Bumps, Bruises, Strains, & Sprains
by Jeannie Dalmas
Everybody has had one. Everybody will get another one. So what are they? So what can you do to help reduce them? Exercise, participate in a sport? But exercising and playing sports can cause them. It’s a Catch 22. The irony of it all. So why read this? So you can take care of yourself, your racer, and your pit mates.
BUMPS/BRUISES A bruise (contusion) is an injury that causes bleeding into or beneath the skin, but it does not break the skin.
The primary symptoms are pain, tenderness, swelling, and discoloration. At first, the injured area is red due to local irritation; as time passes the characteristic “black and blue” (echymosis) mark appears. Several days after the injury, the skin becomes yellow or green in color. Bruises are not permanent and will fade.
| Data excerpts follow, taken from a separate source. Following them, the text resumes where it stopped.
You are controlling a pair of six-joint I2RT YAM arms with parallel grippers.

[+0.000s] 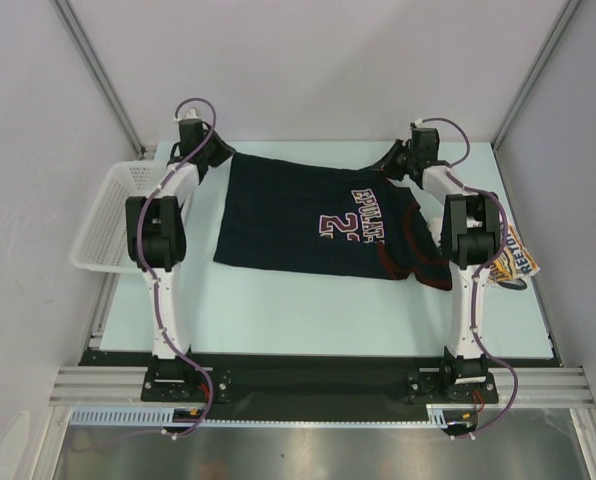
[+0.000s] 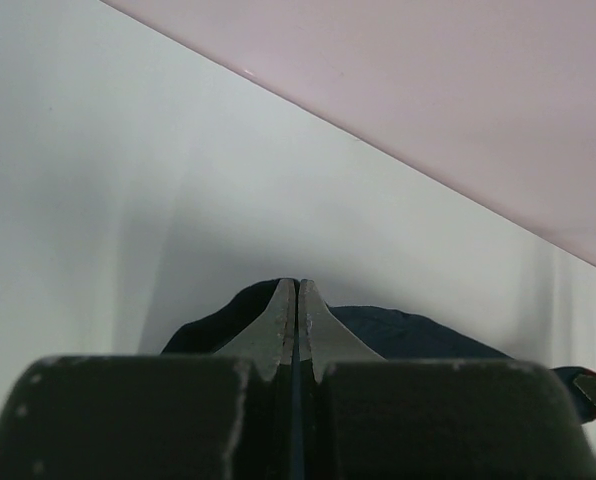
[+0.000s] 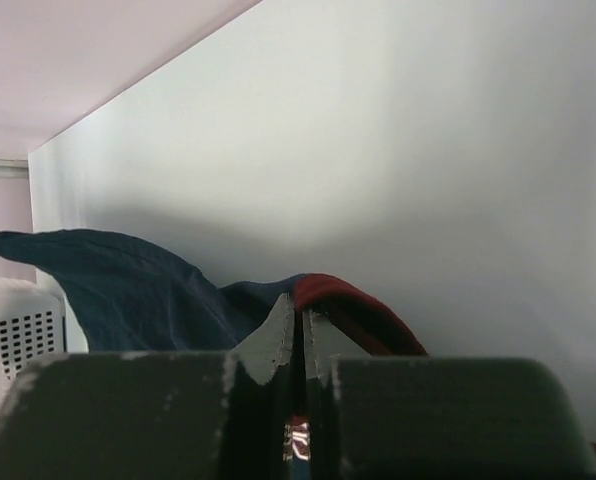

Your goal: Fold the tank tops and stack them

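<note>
"Left gripper (image 2: pixel 297 290), how did it stand?"

"Pressed together. Its fingers (image 2: pixel 278 325) met with no gap, and a fold of the navy tank top (image 1: pixel 308 215) was bunched at their tips. It pinched the far corner of that top, the corner nearest the white basket (image 1: pixel 108 225)."

"And the right gripper (image 3: pixel 296 305)?"

"Nearly together too, with only a thin slit between the fingers. In the wrist view, navy cloth and its dark-red trim rose to the tips. So it pinched the same top, at the far corner away from the basket."

"Where did the top itself lie?"

"Spread on the pale table (image 1: pixel 308 310), just beside the basket, print side up, showing white lettering and a number. The end farthest from the basket, with the red-trimmed openings, was rumpled."

"The other one?"

"The white tank top (image 1: pixel 518 262) lay well apart from the basket, beyond the navy top and mostly hidden under the right arm. Only a strip with yellow and blue print showed, and I could not tell how it was folded."
</note>
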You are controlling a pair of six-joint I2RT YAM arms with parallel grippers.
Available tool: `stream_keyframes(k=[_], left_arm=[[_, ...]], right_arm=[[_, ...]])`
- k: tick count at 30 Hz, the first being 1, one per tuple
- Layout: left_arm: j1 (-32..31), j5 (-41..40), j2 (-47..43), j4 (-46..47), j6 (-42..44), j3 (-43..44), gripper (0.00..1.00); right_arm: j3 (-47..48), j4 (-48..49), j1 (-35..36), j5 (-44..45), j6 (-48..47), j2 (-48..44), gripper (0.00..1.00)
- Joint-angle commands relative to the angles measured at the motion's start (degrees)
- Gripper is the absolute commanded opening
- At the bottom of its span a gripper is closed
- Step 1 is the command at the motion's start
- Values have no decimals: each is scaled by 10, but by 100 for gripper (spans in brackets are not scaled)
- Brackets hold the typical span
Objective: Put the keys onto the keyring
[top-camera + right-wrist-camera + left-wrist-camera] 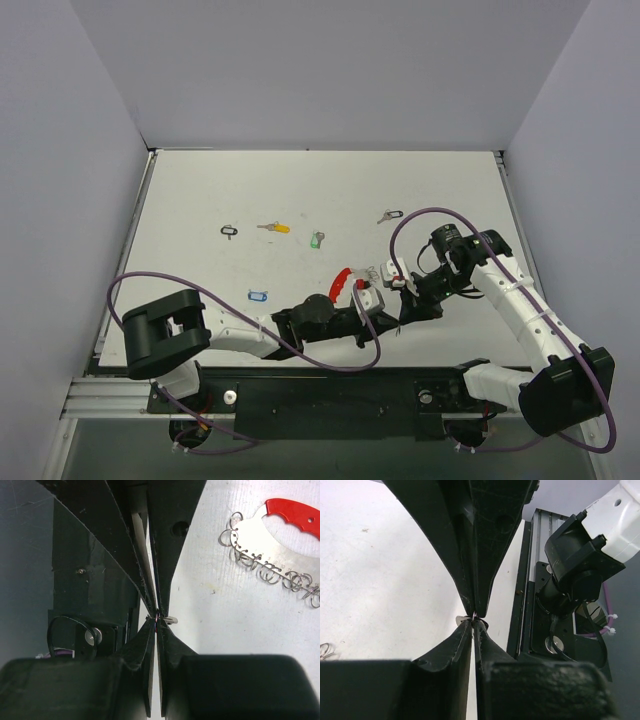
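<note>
The white tabletop (pixel 300 190) sits between pale walls, and on it the keyring (pixel 343 281), a curved red plastic band joined to a chain of small silver wire loops, lies near the front, just beside both grippers. Small silver metal keys lie apart behind it, tagged black (pixel 229 231), yellow (pixel 273 228) and green (pixel 317 240), with a blue-tagged key (pixel 258 296) to its left. The left gripper (pixel 474 616) and the right gripper (pixel 158 616) each have their jaws pressed together, a tiny silver bit showing at the tips; whether it is gripped, I cannot tell.
</note>
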Motion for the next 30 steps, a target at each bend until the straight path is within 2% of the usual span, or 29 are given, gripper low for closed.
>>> stream_keyframes(k=[1,7,9,10,11,13,17,21,24,30], left_arm=[[-2,-7,1,80,-14,6,18],[-2,-9,3,85,-15,5,19],[-2,-4,6,86,-15,5,15],[-2,-4,7,86,-15,5,5],[-2,-2,6,86,-14,5,0],[-2,-1,6,88,-12,-1,0],[-2,-8,-15,103,-1,-30,0],[-7,-12,-41,161,20,-82,0],[-12,-16,-51,199,35,-111,0],[-12,-8,-48,246,16,-111,0]], right_arm=[[1,-33,3,-40,-12,8,0],[1,-35,3,-40,-12,9,0],[1,-35,3,-40,-12,9,0],[2,-36,3,-41,-12,9,0],[2,-38,3,-41,-12,9,0],[2,-39,2,-42,-11,9,0],[14,-58,-27,-64,-7,-4,25],[15,-101,-68,-97,-61,-31,40],[5,-114,-65,-110,-90,-42,43],[2,-125,-33,-118,-141,-29,43]])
To reduce bruising caused by a trauma try RICE.
STRAINS A strain is an injury caused by the forcible over-stretching or tearing of a muscle or tendon. They are caused by any action that pulls and stretches the muscles beyond their normal limits.
The primary symptoms are pain, lameness, stiffness, swelling, and discoloration.
After a day or two of RICE then apply warm compresses to increase circulation. If the pain or swelling does not decrease and you are unable to move the affected muscle, seek professional medical attention.
When the pain subsides, start activity slowly and in moderation.
SPRAINS A sprain is an injury to a joint ligament or a muscle tendon in the region of a joint. It involves the partial tearing or stretching of these structures, injuries to blood vessels, and contusions of the surrounding soft tissue without dislocation or fracture. Sprains are caused by the violent pulling or twisting of the joint beyond its normal range of motion. The joints that are most frequently sprained are the ankle, wrist, knee, and finger. Tearing of the ligaments is the most serious aspect of the sprain, and there is a considerable amount of damage to the blood vessels. When the blood vessels are damaged, blood may escape into the joint, causing pain and swelling.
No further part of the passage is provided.